As seen above, game purchase count is most correlated with customer dropoff from the STNL to BP list

In [16]:

combined_lost_df = pd.concat(lost_dfs, ignore_index=True)

# Filter lost list for CAMPAIGN_LOST == "BP to STH" and add a status column
lost_df = combined_lost_df[combined_lost_df['CAMPAIGN_LOST'] == "BP to STH"].copy()
lost_df['customer_status'] = 'lost'

# Read current STH dataset
sth_df = pd.read_csv(r"C:/Users/cdub4/OneDrive/Documentos/Seahawks/new_sth_subset.csv")
sth_df['customer_status'] = 'current'

# Keep only common columns and combine the datasets
common_cols = lost_df.columns.intersection(sth_df.columns)
lost_df = lost_df[common_cols]
sth_df = sth_df[common_cols]
combined_customers = pd.concat([lost_df, sth_df], ignore_index=True)

# Ensure ACTIVITY_DATETIME is datetime
combined_customers['ACTIVITY_DATETIME'] = pd.to_datetime(combined_customers['ACTIVITY_DATETIME'], errors='coerce')
reference_date = pd.Timestamp('now')

# Derive last engagement date and compute days_since_last_engagement
engagement_df = combined_customers[combined_customers['IS_ENGAGEMENT_ACTIVITY'] == 1]
last_engagement = engagement_df.groupby('CUSTOMER_KEY')['ACTIVITY_DATETIME'].max().reset_index().rename(columns={'ACTIVITY_DATETIME': 'last_engagement_date'})
last_engagement['days_since_last_engagement'] = (reference_date - last_engagement['last_engagement_date']).dt.days

# Define purchase codes
game_purchase_types = ["primary_purchase_club", "primary_purchase_ga", "primary_purchase_single", "primary_purchase_sth", "primary_purchase_suite"]
resell_purchase_types = ["secondary_purchase"]
merch_purchase_types = ["merch_purchase"]
purchase_codes = game_purchase_types + resell_purchase_types + merch_purchase_types

# Filter purchase events and compute purchase counts
purchase_df = combined_customers[(combined_customers['ACTIVITY_TYPE'] == 'purchase') & (combined_customers['ACTIVITY_CODE'].isin(purchase_codes))]
game_counts = purchase_df[purchase_df['ACTIVITY_CODE'].isin(game_purchase_types)].groupby('CUSTOMER_KEY').size().reset_index(name='game_purchase_count')
merch_counts = purchase_df[purchase_df['ACTIVITY_CODE'].isin(merch_purchase_types)].groupby('CUSTOMER_KEY').size().reset_index(name='merch_purchase_count')
resell_counts = purchase_df[purchase_df['ACTIVITY_CODE'].isin(resell_purchase_types)].groupby('CUSTOMER_KEY').size().reset_index(name='resell_purchase_count')

# Calculate email counts
email_counts = combined_customers[combined_customers['ACTIVITY_CODE'] == 'email_send'].groupby('CUSTOMER_KEY').size().reset_index(name='email_count')

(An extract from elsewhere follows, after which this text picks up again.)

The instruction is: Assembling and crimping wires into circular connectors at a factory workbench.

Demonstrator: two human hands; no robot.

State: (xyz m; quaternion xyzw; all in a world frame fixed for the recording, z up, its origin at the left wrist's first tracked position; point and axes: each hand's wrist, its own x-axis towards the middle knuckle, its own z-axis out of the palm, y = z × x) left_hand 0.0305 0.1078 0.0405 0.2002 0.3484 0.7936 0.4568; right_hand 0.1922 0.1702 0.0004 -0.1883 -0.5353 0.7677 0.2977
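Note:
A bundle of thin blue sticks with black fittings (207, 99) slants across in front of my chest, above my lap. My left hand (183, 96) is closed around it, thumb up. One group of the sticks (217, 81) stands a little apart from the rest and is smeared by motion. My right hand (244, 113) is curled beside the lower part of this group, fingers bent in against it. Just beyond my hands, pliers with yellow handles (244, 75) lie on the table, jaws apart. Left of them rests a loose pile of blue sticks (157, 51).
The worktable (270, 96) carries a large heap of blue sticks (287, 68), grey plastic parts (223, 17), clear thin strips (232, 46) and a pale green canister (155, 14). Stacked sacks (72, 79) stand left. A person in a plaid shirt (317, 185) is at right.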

# Merge all metrics into a customer_summary
customer_summary = last_engagement.copy()
customer_summary = customer_summary.merge(game_counts, on='CUSTOMER_KEY', how='left')
customer_summary = customer_summary.merge(merch_counts, on='CUSTOMER_KEY', how='left')
customer_summary = customer_summary.merge(resell_counts, on='CUSTOMER_KEY', how='left')
customer_summary = customer_summary.merge(email_counts, on='CUSTOMER_KEY', how='left')

# Fill missing counts with 0
for col in ['game_purchase_count', 'merch_purchase_count', 'resell_purchase_count', 'email_count']:
    customer_summary[col] = customer_summary[col].fillna(0)

# Merge customer_status
status_df = combined_customers[['CUSTOMER_KEY', 'customer_status']].drop_duplicates()
customer_summary = customer_summary.merge(status_df, on='CUSTOMER_KEY', how='left')

# Create binary flag for lost (lost = 1, current = 0)
customer_summary['lost_flag'] = (customer_summary['customer_status'] == 'lost').astype(int)

# Compute correlations between lost_flag and selected variables
cols = ['days_since_last_engagement', 'game_purchase_count', 'merch_purchase_count', 'resell_purchase_count', 'email_count']
correlations = customer_summary[cols + ['lost_flag']].corr()['lost_flag'][cols]
print(correlations)

days_since_last_engagement    0.312465
game_purchase_count          -0.179496
merch_purchase_count         -0.040606
resell_purchase_count        -0.020248
email_count                  -0.022551
Name: lost_flag, dtype: float64


As seen above, days since last engagement has the highest correlation with customer dropoff from the BP to STH list.